All grouping: The stream is replicated across all the bolt’s tasks. Use this grouping with care.

Global grouping: The entire stream goes to a single one of the bolt’s tasks. Specifically, it goes to the task with the lowest id.

None grouping: This grouping specifies that you don’t care how the stream is grouped. Currently, none groupings are equivalent to shuffle groupings. Eventually, though, Storm will push down bolts with none groupings to execute in the same thread as the bolt or spout they subscribe from (when possible).

Direct grouping: This is a special kind of grouping. A stream grouped this way means that the producer of the tuple decides which task of the consumer will receive this tuple. Direct groupings can only be declared on streams that have been declared as direct streams.

Local or shuffle grouping: If the target bolt has one or more tasks in the same worker process, tuples will be shuffled to just those in-process tasks. Otherwise, this acts like a normal shuffle grouping.

What are Tasks?

A. Each spout or bolt executes as many tasks across the cluster. Each task corresponds to one thread of execution, and stream groupings define how to send tuples from one set of tasks to another set of tasks. You set the parallelism for each spout or bolt in the setSpout and setBolt methods of TopologyBuilder.

Where does default configurations will be stored?

A. Every configuration has a default value defined in defaults.yaml in the Storm codebase

What happens when a worker dies?

A. When a worker dies, the supervisor will restart it. If it continuously fails on startup and is unable to heartbeat to Nimbus, Nimbus will reschedule the worker.

What happens when a node dies?

A. The tasks assigned to that machine will time-out and Nimbus will reassign those tasks to other machines.

Is Nimbus a single point of failure?

A. If you lose the Nimbus node, the workers will still continue to function. Additionally, supervisors will continue to restart workers if they die. However, without Nimbus, workers won’t be reassigned to other machines when necessary (like if you lose a worker machine).

 How does Storm guarantee data processing?

A. Storm provides mechanisms to guarantee data processing even if nodes die or messages are lost.

 What makes a running topology: worker processes, executors and tasks?

A. Storm distinguishes between the following three main entities that are used to actually run a topology in a Storm cluster:

  • Worker processes
  • Executors (threads)
  • Tasks

A worker process executes a subset of a topology. A worker process belongs to a specific topology and may run one or more executors for one or more components (spouts or bolts) of this topology. A running topology consists of many such processes running on many machines within a Storm cluster.
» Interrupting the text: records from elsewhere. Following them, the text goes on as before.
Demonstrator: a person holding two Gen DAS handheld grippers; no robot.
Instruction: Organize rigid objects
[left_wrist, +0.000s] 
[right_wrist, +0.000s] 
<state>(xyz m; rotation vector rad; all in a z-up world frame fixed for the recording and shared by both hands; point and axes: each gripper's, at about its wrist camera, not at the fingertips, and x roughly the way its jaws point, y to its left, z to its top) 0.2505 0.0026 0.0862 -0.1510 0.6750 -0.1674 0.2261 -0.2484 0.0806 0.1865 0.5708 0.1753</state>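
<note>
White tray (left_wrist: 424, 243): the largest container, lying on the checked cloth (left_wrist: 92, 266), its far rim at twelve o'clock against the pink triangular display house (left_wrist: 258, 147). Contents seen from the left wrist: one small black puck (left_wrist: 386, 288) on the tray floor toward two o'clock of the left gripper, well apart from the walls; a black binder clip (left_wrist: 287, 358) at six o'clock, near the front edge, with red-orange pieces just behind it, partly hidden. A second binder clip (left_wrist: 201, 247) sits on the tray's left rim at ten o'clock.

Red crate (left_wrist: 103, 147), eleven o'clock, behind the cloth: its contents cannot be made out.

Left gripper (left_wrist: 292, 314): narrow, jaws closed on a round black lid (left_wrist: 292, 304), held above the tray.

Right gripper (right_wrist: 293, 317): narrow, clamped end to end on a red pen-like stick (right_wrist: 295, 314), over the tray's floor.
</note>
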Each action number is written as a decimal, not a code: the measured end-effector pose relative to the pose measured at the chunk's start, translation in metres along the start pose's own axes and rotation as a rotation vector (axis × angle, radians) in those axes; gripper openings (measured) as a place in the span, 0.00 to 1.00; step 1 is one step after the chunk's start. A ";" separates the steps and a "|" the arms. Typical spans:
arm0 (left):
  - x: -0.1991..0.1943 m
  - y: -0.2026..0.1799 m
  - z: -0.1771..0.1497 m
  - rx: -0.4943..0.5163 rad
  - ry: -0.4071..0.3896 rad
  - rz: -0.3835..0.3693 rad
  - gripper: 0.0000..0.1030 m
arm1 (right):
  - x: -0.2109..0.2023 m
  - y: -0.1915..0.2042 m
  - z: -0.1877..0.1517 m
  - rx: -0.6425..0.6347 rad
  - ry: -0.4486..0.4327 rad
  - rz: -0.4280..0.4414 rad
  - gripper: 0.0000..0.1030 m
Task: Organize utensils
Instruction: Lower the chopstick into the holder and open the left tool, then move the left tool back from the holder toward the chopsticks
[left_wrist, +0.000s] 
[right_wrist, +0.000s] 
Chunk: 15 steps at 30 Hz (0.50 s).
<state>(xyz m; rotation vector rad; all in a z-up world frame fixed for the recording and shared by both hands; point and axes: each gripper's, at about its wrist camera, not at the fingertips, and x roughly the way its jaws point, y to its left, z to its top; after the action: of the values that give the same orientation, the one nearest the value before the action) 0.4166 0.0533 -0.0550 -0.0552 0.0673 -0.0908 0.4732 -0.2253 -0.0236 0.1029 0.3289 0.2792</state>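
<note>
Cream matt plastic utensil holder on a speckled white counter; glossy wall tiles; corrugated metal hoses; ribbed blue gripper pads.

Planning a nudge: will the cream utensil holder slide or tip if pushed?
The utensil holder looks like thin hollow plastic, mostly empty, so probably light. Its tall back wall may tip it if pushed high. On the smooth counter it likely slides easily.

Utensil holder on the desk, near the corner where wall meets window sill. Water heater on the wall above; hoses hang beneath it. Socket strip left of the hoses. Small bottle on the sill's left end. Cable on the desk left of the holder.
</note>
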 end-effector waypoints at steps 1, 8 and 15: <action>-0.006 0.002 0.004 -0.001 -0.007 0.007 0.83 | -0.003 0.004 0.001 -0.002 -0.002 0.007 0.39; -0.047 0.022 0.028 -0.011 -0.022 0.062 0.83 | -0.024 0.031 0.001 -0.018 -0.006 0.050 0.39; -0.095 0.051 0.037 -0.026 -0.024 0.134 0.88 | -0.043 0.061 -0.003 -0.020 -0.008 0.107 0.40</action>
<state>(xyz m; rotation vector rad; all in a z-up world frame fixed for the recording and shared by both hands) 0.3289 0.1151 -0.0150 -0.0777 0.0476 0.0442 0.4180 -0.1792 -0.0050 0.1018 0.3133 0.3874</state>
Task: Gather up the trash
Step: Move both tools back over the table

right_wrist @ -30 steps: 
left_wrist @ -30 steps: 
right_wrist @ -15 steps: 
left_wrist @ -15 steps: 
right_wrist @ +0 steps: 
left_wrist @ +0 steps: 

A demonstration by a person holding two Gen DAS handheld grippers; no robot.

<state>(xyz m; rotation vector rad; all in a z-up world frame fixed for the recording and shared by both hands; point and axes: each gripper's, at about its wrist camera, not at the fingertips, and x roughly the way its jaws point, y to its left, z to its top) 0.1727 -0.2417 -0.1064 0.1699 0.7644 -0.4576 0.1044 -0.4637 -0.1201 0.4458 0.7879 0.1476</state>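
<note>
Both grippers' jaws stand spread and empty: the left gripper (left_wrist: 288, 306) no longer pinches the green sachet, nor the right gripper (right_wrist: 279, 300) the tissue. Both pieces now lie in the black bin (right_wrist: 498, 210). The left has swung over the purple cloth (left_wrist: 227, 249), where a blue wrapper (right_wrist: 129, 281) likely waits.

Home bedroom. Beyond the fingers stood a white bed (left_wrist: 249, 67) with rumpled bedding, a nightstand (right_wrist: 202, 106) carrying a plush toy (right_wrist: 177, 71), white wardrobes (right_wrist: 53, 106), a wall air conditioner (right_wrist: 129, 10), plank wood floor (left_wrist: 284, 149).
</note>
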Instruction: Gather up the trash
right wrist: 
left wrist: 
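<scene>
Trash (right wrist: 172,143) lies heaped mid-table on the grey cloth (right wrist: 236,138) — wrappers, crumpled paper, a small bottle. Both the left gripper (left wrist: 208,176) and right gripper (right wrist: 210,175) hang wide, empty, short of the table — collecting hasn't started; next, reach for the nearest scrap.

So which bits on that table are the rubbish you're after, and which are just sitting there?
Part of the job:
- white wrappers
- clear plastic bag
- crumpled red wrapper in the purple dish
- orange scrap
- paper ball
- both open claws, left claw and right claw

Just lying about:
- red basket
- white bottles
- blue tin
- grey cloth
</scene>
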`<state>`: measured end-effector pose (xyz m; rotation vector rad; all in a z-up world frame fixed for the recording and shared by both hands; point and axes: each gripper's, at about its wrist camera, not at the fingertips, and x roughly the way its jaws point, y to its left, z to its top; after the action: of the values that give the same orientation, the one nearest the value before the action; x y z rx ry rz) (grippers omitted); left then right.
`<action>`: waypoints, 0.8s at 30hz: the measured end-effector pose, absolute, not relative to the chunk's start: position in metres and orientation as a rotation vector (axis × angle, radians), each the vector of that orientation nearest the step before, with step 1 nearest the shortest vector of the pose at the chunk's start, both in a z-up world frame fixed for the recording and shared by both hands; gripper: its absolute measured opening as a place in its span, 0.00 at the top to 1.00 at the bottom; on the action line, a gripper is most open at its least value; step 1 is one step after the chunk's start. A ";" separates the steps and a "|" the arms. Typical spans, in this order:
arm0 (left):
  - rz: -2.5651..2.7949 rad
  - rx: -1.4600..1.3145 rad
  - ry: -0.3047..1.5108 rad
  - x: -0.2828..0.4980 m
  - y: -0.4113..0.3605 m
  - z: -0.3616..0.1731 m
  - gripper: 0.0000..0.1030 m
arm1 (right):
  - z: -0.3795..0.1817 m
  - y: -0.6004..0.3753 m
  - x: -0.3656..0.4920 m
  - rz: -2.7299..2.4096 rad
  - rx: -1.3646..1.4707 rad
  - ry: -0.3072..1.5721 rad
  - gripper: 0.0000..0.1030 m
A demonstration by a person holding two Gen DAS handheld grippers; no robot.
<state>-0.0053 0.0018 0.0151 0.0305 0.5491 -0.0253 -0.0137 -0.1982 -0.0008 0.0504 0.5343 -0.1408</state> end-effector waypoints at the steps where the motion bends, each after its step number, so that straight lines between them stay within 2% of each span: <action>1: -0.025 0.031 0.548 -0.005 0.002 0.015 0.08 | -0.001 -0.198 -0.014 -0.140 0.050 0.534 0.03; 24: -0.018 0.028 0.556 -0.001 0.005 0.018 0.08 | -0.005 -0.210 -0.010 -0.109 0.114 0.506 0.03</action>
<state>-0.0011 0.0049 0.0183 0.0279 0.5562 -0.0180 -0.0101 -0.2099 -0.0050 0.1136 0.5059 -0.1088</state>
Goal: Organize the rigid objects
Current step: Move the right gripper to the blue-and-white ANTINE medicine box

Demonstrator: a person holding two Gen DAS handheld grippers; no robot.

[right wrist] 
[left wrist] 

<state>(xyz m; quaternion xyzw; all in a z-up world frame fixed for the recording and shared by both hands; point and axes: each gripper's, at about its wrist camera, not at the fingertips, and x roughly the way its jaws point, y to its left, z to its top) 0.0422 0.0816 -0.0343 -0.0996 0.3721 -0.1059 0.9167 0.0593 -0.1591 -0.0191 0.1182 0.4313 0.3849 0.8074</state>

An executor is a thread that is spawned by a worker process. It may run one or more tasks for the same component (spout or bolt).

A task performs the actual data processing — each spout or bolt that you implement in your code executes as many tasks across the cluster. The number of tasks for a component is always the same throughout the lifetime of a topology, but the number of executors (threads) for a component can change over time.

What are some of the best ways to get a worker to mysteriously and bafflingly die?

A. Do you have write access to the log directory

  • Are you blowing out your heap?
  • Are all the right libraries installed on all of the workers?
  • Is the zookeeper hostname still set to localhost?
  • Did you supply a correct, unique hostname — one that resolves back to the machine — to each worker, and put it in the storm conf file?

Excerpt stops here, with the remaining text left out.